Search the data for the string "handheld" and gather each line it is in.
━━━
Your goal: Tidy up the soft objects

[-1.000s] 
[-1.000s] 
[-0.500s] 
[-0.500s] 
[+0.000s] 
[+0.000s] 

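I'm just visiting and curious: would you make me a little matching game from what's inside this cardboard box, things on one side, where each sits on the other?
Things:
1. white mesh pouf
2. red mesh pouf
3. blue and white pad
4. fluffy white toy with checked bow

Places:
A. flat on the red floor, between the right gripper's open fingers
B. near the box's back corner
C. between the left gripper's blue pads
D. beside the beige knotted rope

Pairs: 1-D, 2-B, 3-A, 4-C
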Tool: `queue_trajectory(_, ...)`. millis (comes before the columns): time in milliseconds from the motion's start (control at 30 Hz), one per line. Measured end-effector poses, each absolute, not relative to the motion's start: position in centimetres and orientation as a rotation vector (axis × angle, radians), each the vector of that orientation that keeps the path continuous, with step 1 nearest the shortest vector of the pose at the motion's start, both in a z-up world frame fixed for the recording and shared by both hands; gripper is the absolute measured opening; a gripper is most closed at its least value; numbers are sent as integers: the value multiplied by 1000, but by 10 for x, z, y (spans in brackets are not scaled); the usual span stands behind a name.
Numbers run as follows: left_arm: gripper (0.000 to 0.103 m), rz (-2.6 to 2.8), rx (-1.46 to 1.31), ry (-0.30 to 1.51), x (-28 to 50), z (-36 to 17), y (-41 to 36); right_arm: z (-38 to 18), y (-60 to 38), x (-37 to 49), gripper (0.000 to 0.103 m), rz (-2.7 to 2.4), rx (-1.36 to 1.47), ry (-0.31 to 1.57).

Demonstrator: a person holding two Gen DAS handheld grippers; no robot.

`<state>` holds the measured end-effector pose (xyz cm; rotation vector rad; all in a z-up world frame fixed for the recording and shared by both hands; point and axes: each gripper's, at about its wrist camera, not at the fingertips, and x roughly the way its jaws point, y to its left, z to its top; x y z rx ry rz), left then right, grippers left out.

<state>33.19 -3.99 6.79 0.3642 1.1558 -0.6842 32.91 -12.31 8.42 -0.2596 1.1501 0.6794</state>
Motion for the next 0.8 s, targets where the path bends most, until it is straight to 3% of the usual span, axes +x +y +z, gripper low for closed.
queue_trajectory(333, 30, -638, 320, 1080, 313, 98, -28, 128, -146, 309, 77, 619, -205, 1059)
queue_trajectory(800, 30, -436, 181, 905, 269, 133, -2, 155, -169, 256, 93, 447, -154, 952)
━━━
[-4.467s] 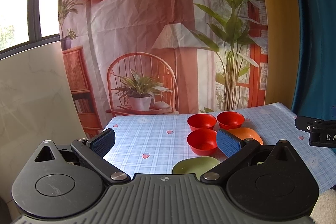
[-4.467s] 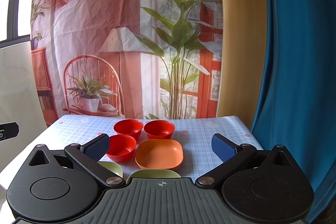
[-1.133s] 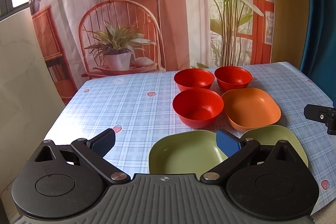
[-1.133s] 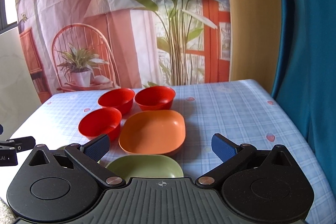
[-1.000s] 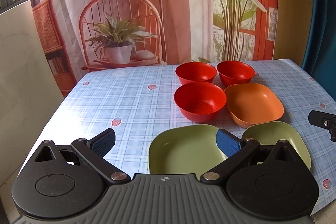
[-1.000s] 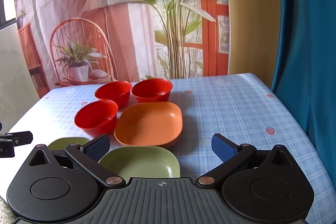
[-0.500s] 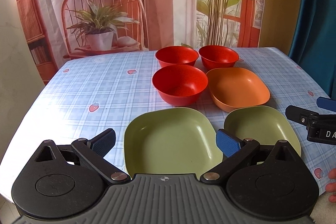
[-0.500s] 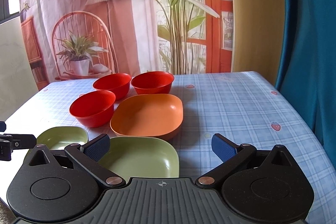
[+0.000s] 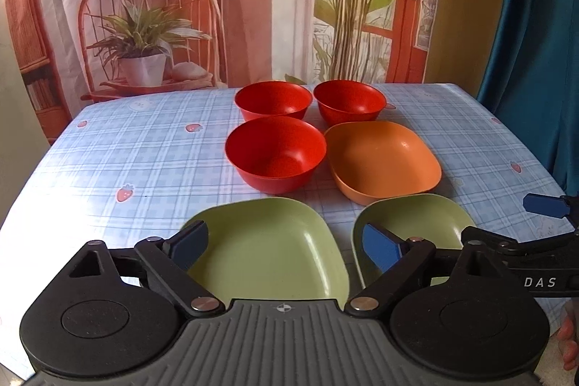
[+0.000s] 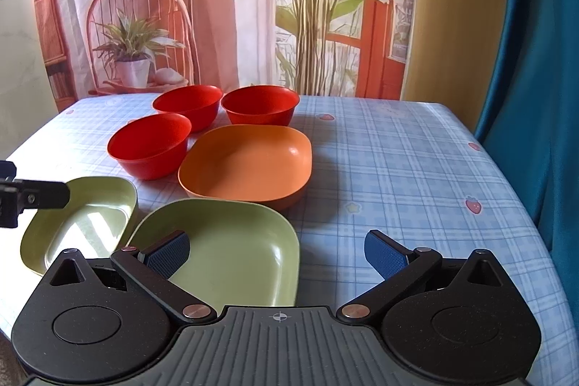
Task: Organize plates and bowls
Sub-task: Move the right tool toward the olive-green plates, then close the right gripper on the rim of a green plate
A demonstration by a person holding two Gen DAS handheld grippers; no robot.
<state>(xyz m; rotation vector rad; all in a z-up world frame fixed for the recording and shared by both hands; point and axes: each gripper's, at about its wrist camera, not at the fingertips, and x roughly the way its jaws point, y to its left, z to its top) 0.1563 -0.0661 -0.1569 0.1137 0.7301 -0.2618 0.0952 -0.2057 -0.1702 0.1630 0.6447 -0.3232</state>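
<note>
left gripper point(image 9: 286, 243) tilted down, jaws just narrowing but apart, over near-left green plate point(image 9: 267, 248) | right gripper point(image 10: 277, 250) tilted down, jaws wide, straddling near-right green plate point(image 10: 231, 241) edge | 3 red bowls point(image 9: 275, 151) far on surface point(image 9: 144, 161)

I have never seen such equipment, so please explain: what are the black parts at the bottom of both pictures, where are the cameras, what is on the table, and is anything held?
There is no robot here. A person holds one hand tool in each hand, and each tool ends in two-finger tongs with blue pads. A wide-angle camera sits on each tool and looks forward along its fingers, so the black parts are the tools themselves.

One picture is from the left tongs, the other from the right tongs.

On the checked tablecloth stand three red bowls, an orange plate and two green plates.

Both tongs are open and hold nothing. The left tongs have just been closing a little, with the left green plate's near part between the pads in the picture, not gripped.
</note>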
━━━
### Exercise solution
Demonstrator: a person holding two Gen DAS handheld grippers; no robot.
A demonstration by a person holding two Gen DAS handheld grippers; no robot.

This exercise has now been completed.